The verb used when we remove the pods is *«αποφλοιώνω»* [apo̞fliˈo̞no̞] --> lit. _to decorticate_, generally _to strip off_ < Classical v. *«ἀποφλοιόω/ἀποφλοιῶ» ăpŏpʰloióō* (uncontracted)/*ăpŏpʰloiô* (contracted) --> _to peel, strip off_, a compound: Classical preposition & prefix *«ἀπό» ăpó* + Classical deverbative masc. noun *«φλοιός» pʰloiós* < Classical v. *«φλέω» pʰléō*.
Colloquially the usage of *«καθαρίζω»* [kaθaˈɾiz̠o̞] --> _to clean_ < Classical v. *«καθαρίζω» kătʰărízō* & *«καθερίζω» kătʰĕrízō*, prevails by far.


----------



## ain'ttranslationfun?

"écosser" in Fench.


----------



## Penyafort

Catalan:

The pod of peas and pulses in general is called either *tavella *(from Latin _tabella _'small board') or *bajoca *(suffix -oc on _bajà_, from Latin _baianus _'(broad bean) from the town of Baiae').

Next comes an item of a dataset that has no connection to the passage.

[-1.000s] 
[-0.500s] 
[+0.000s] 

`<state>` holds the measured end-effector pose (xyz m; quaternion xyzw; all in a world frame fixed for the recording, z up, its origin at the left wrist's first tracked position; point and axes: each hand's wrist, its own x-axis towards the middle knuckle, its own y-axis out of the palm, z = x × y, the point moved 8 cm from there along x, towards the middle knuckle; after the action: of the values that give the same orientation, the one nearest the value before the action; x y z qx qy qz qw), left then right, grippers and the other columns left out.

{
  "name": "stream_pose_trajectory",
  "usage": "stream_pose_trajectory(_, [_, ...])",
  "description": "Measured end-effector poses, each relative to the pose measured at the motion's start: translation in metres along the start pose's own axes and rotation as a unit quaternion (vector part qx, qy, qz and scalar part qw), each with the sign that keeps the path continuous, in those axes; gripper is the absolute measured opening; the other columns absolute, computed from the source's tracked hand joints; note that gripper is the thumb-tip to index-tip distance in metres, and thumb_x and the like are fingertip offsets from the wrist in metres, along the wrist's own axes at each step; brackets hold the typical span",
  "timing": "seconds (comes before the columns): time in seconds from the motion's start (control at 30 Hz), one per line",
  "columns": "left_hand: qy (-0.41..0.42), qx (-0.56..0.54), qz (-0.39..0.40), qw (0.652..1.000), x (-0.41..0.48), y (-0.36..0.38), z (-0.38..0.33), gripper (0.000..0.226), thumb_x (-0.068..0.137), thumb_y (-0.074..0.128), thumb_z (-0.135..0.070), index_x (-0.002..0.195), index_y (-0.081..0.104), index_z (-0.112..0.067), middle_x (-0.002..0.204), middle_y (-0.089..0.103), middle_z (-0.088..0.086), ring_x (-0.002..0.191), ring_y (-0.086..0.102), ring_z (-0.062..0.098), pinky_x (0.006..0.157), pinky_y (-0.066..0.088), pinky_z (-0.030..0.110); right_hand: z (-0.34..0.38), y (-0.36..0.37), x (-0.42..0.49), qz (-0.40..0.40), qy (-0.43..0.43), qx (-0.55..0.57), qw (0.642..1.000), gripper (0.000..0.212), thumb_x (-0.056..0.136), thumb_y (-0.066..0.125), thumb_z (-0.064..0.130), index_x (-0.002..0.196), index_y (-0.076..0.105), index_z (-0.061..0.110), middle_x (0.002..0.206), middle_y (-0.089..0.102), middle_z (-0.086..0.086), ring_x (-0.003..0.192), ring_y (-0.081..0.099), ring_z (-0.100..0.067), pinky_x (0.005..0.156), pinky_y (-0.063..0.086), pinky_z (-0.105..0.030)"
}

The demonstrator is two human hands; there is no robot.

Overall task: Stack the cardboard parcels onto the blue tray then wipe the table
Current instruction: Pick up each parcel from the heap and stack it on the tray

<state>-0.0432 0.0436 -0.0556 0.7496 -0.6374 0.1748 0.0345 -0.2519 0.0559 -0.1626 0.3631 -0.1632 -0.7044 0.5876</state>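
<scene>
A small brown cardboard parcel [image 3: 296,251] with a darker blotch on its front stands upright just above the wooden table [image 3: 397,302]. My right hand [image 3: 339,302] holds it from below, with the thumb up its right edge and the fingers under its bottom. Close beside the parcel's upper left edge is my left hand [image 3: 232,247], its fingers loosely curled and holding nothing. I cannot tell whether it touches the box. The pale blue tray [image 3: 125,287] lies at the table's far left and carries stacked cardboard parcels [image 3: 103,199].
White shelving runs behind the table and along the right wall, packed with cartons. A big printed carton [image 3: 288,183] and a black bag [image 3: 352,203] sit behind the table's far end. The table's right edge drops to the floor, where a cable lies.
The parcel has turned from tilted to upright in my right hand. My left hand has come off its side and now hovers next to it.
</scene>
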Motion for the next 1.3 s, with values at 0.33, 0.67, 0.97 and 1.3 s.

So the verbs for shelling these pods are simply derived from that:

*estavellar *[əstəβə'ʎa](< es- + tavella + -ar)
*esbajocar *[əzbəʒu'ka] (< es- + bajoca + -ar)

_es- is a prefix indicating opposite actions to the root (Latin EX-)_​_-ar is a suffix for infinitives (Latin -ARE)_​


----------



## Awwal12

Russian лущить (~luschít') is just a basic verb for manually removing peas, seeds and the like from their pods/shells/whatever.

On the etymological level it seems to be "husking".


----------



## Şafak

Awwal12 said:


> Russian лущить (~luschít') is just a basic verb for manually removing peas, seeds and the like from their pods/shells/whatever.
> 
> On the etymological level it seems to be "husking".


Do you really use it though? I heard it a lot in Ukraine but in Russia everyone says "чистить".


----------



## Awwal12

Şafak said:


> Do you really use it thought? I heard it a lot in Ukraine but in Russia everyone says "чистить".


I certainly wouldn't use чистить (lit. "to clean") about peas. Sunflower seeds at best.


----------



## Yendred

ain'ttranslationfun? said:


> "écosser" in French.


Yes, of course nothing to deal with Scotland (_Écosse_ in French)  
_Écosser_ means "_retirer la cosse_" (to remove the shell).


----------



## merquiades

In American English, to shuck peas or beans.


----------



## Linnets

In Italian:

_sgusciare_ [zɡuʃˈʃaːre] 'removing peas or other seeds from the shell or pod'
_guscio _[ˈɡuʃʃo], _baccello_ [batˈtʃɛllo], _legume _[leˈɡuːme] 'pod'
pisello [piˈzɛllo] 'pea'.



Penyafort said:


> Latin _baianus _'(broad bean) from the town of Baiae').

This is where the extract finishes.